Synthetic data: an intelligent solution to data minimisation challenges
In addition to anonymisation, the use of synthetic data presents a powerful solution to the ’data minimisation’ challenges. Synthetic data replicates the statistical characteristics of real-world data without exposing sensitive personal data. Of course, the creation of synthetic data itself can involve processing of personal data so you would need to have a lawful basis under GDPR to proceed with that activity, and whether or not all synthetic data is anonymous is debatable.
Benefits of synthetic data for AI development:
- Bypass privacy restrictions: synthetic data as a special anonymisation technique is not subject to privacy compliance risks, allowing for greater flexibility and speed in AI development.
- Mitigate privacy risks: fully synthetic datasets eliminate the risk of re-identification, addressing privacy concerns like ‘purpose limitations’ and ‘data minimisation’.
- Improve AI models: synthetic data can include a broader range of data points, improving the robustness and generalisability of AI models.
Key takeaway: synthetic data offers an effective solution to both ‘purpose limitation’ and ‘data minimisation’ by enabling flexible, privacy-compliant AI model development. However, care must be taken to ensure synthetic data accurately represents real-world scenarios to avoid model bias.

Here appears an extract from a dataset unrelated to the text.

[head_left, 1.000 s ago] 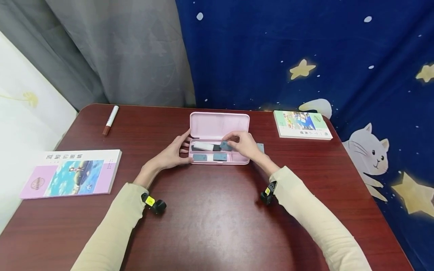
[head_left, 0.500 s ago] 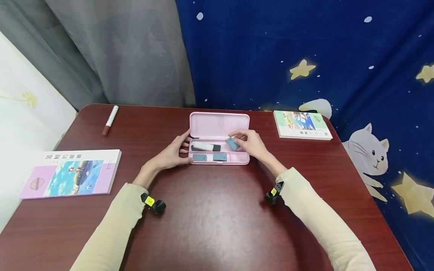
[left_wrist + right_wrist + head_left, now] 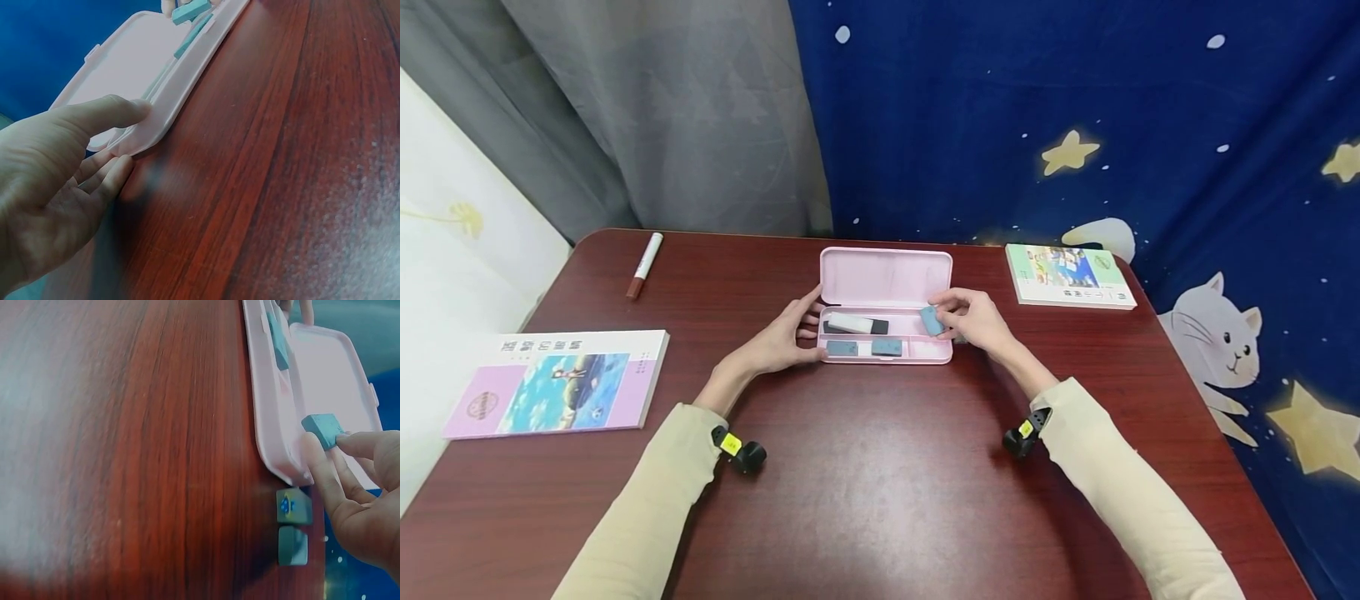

Conclusion: building trust through privacy compliance
For life sciences companies, addressing ‘purpose limitation’ and ‘data minimisation’ principles from the outset is crucial in navigating regulatory complexities, safeguarding patient privacy, and driving AI innovation. By adopting strong anonymisation protocols and leveraging synthetic data, companies can develop AI models that are both effective and privacy-compliant accelerating research and drug development without compromising ethical standards.